→ **Task description**
Please return the lines below verbatim, beginning at the one that has "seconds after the" and stopping after the one that has "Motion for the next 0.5", and add no other lines.

→ **Records shown**

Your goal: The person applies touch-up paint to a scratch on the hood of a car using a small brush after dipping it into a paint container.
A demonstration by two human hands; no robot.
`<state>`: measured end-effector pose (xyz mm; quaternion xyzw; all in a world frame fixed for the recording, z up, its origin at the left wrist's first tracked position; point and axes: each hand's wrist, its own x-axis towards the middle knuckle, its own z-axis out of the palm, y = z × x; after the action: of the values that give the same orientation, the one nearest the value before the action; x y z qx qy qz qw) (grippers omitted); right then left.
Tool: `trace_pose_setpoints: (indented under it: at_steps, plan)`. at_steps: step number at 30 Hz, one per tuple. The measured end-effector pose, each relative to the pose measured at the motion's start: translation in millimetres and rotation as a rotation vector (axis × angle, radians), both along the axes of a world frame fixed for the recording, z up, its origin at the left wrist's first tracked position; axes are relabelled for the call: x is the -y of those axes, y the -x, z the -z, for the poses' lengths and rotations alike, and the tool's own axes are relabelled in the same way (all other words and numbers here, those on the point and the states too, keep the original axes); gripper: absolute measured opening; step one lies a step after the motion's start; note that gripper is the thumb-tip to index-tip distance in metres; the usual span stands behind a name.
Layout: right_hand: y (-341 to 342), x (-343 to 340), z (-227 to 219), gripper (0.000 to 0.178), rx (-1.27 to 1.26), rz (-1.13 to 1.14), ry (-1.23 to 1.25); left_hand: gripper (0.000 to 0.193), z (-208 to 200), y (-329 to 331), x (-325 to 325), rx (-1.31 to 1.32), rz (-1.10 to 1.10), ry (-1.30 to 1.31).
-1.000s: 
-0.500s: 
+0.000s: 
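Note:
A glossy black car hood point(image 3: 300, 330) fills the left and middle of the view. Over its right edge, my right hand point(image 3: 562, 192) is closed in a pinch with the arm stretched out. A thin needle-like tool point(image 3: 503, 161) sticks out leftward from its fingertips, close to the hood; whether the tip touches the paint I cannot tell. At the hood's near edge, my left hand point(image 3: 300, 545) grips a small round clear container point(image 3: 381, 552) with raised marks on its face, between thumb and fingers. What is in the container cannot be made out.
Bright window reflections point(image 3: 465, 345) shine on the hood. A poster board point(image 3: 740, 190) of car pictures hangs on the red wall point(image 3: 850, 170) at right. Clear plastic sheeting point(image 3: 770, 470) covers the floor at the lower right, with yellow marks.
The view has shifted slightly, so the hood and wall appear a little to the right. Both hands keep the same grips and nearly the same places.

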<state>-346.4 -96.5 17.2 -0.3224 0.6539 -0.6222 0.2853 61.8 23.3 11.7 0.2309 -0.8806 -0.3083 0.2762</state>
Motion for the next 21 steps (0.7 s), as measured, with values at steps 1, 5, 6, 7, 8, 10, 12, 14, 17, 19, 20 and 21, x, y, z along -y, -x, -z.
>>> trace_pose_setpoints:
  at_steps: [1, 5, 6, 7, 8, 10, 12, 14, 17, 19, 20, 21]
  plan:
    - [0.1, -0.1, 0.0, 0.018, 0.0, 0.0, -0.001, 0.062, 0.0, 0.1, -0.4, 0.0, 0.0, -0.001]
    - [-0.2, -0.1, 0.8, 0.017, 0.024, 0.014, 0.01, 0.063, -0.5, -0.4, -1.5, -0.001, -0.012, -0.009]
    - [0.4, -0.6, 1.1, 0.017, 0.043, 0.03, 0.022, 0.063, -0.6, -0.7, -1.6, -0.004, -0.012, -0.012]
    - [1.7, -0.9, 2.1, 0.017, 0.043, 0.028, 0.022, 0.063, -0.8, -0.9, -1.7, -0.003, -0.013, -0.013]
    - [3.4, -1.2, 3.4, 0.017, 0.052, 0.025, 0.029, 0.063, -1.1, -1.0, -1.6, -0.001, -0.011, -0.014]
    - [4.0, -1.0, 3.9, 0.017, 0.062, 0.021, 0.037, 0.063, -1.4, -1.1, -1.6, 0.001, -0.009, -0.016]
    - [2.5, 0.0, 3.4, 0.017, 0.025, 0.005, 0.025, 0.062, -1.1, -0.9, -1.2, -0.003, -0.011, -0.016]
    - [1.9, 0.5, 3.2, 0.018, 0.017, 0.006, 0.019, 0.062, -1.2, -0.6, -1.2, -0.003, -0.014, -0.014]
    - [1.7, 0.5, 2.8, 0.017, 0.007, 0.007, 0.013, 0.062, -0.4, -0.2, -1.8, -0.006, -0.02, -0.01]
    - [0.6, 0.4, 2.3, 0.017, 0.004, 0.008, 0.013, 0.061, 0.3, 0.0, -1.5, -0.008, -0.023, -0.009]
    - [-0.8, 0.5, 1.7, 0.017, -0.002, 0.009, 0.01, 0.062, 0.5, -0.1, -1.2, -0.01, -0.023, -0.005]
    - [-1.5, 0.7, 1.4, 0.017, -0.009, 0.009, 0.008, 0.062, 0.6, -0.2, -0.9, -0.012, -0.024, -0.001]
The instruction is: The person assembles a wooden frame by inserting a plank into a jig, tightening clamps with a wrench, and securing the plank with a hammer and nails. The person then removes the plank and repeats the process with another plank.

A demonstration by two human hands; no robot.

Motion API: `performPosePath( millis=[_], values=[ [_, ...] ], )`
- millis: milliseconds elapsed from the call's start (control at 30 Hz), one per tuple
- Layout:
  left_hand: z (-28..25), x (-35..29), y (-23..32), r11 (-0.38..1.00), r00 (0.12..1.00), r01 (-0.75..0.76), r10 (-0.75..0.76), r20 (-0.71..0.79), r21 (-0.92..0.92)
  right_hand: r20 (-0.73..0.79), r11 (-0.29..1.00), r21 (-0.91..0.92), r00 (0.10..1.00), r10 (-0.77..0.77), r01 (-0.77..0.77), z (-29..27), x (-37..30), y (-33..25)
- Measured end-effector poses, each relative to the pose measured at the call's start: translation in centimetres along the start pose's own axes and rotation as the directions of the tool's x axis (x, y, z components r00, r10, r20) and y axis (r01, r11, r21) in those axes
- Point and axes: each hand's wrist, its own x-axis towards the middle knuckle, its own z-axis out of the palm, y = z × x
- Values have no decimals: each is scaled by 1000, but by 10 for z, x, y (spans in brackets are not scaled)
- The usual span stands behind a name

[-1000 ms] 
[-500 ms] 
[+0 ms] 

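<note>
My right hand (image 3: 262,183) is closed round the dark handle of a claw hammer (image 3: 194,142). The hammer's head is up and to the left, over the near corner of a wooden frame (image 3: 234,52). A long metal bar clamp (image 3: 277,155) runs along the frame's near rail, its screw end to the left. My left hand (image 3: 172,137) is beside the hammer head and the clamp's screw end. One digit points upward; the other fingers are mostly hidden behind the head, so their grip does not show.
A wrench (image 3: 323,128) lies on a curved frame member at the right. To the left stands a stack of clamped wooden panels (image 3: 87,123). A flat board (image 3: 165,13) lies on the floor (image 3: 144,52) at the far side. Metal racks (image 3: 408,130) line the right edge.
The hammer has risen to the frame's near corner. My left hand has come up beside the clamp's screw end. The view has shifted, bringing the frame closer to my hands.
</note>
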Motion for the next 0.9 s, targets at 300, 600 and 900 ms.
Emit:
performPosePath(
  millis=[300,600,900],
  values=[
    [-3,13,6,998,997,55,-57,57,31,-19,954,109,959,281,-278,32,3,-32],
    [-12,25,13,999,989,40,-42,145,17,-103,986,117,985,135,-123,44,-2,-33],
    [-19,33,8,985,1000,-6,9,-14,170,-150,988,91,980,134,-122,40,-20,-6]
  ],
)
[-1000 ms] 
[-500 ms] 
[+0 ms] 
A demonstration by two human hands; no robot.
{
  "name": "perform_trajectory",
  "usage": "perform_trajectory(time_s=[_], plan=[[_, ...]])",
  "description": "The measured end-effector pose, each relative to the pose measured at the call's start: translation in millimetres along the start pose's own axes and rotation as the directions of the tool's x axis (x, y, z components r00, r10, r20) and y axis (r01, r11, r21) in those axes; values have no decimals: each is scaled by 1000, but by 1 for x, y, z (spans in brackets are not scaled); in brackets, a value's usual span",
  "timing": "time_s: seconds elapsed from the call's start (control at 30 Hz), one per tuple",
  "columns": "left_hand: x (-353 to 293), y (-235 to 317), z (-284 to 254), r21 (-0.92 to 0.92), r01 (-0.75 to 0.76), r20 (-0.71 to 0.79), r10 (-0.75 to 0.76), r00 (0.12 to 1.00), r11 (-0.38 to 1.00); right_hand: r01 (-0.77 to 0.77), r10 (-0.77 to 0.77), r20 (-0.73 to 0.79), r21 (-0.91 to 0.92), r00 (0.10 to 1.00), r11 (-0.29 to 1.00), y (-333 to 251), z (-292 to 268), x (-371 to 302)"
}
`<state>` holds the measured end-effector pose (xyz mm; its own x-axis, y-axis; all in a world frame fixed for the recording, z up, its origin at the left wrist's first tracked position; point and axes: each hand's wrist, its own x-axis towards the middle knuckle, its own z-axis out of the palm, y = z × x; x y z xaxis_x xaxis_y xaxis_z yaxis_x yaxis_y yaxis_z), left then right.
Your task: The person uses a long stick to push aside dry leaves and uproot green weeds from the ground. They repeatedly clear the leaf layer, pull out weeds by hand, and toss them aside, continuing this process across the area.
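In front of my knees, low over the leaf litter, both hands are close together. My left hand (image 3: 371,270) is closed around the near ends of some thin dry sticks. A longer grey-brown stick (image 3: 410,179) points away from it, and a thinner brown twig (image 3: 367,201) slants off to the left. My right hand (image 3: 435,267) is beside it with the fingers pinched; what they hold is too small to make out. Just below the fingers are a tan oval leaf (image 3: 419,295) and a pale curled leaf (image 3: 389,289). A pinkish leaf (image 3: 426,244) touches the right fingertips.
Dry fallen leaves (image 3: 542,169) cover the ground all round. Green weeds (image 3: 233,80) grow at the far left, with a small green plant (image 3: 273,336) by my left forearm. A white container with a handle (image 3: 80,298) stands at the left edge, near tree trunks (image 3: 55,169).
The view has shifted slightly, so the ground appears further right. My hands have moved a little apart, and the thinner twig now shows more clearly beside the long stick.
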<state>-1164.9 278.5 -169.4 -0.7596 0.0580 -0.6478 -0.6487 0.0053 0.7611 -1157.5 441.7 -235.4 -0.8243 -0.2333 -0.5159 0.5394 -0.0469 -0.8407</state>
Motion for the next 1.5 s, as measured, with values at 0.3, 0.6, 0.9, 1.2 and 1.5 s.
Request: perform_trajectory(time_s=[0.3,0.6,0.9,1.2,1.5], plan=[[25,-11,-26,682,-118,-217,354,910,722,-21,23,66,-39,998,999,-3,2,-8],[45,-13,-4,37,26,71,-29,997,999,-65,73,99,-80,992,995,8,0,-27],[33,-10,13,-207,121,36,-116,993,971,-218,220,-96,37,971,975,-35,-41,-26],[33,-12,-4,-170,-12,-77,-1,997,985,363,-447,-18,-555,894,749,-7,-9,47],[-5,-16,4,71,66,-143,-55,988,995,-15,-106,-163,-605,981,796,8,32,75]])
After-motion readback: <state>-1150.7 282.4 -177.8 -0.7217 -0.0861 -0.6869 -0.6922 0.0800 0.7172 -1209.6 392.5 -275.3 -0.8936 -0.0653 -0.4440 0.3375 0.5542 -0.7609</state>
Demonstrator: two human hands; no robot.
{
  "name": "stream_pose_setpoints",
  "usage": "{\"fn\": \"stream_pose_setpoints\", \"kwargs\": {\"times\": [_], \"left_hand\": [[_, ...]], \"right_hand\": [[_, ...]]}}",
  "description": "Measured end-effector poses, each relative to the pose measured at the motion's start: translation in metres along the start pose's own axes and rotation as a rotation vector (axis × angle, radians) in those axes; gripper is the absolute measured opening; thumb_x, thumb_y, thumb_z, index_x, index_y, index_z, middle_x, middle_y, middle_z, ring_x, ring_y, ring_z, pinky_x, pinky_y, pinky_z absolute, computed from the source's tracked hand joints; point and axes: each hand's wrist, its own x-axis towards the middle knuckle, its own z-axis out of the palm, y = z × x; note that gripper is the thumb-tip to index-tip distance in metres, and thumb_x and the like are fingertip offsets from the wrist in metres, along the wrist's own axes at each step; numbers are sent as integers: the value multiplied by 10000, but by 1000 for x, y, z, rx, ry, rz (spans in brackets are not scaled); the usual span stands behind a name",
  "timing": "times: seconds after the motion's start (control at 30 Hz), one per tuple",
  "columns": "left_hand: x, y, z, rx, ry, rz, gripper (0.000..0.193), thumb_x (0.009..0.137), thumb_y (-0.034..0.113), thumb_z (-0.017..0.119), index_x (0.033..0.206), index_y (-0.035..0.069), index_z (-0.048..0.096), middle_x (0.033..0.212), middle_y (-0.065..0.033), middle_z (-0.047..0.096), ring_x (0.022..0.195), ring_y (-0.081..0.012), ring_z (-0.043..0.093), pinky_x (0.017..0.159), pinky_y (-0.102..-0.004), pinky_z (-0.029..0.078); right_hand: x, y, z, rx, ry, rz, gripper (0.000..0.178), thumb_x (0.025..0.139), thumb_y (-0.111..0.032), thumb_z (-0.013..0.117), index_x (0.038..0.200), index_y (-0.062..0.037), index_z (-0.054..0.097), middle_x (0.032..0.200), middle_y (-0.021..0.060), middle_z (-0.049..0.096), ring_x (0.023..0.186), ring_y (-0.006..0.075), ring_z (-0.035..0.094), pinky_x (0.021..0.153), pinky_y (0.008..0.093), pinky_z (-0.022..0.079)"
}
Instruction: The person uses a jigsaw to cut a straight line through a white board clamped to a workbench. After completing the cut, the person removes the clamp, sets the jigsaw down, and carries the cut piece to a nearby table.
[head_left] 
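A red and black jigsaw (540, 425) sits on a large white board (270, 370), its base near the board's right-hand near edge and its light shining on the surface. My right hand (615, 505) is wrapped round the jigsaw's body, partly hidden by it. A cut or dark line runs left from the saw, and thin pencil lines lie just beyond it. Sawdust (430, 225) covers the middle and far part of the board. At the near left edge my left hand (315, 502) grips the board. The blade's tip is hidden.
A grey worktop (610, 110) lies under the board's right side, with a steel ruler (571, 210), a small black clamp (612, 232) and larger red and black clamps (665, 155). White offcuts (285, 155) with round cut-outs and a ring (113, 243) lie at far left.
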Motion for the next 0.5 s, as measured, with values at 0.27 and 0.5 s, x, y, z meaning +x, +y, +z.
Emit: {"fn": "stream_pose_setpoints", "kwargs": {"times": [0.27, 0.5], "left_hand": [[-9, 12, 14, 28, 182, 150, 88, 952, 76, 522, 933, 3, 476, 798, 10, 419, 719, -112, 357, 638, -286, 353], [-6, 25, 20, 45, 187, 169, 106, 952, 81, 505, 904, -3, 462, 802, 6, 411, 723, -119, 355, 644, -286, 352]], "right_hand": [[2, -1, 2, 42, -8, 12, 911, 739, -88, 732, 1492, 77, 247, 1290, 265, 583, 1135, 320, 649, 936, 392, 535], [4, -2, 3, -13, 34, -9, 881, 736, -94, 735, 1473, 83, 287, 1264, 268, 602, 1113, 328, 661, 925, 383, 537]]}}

→ **Answer box**
  "timing": "times: seconds after the motion's start (control at 30 Hz), one per tuple",
  "columns": "left_hand: x, y, z, rx, ry, rz, gripper (0.000..0.193), thumb_x (0.009..0.137), thumb_y (-0.034..0.113), thumb_z (-0.017..0.119), index_x (0.033..0.206), index_y (-0.035..0.069), index_z (-0.048..0.096), middle_x (0.033..0.212), middle_y (-0.065..0.033), middle_z (-0.047..0.096), ring_x (0.022..0.195), ring_y (-0.081..0.012), ring_z (-0.043..0.093), pinky_x (0.017..0.159), pinky_y (-0.102..-0.004), pinky_z (-0.029..0.078); right_hand: x, y, z, rx, ry, rz, gripper (0.000..0.178), thumb_x (0.025..0.139), thumb_y (-0.111..0.032), thumb_z (-0.013..0.117), index_x (0.038..0.200), index_y (-0.062..0.037), index_z (-0.054..0.097), middle_x (0.032..0.200), middle_y (-0.021..0.060), middle_z (-0.049..0.096), ring_x (0.023..0.186), ring_y (-0.006..0.075), ring_z (-0.035..0.094), pinky_x (0.021..0.153), pinky_y (0.008..0.093), pinky_z (-0.022..0.079)"
}
Instruction: The person uses a jigsaw to cut a straight line through a white board clamped to a workbench. After completing the cut, the person removes the clamp, sets the jigsaw down, and carries the cut piece to a nearby table.
[head_left] 
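A red and black jigsaw (540, 425) sits on a large white board (270, 370), its base near the board's right-hand near edge and its light shining on the surface. My right hand (615, 505) is wrapped round the jigsaw's body, partly hidden by it. A cut or dark line runs left from the saw, and thin pencil lines lie just beyond it. Sawdust (430, 225) covers the middle and far part of the board. At the near left edge my left hand (315, 502) grips the board. The blade's tip is hidden.
A grey worktop (610, 110) lies under the board's right side, with a steel ruler (571, 210), a small black clamp (612, 232) and larger red and black clamps (665, 155). White offcuts (285, 155) with round cut-outs and a ring (113, 243) lie at far left.
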Motion for the next 0.5 s, as measured, with values at 0.27 and 0.5 s, x, y, z meaning +x, +y, +z.

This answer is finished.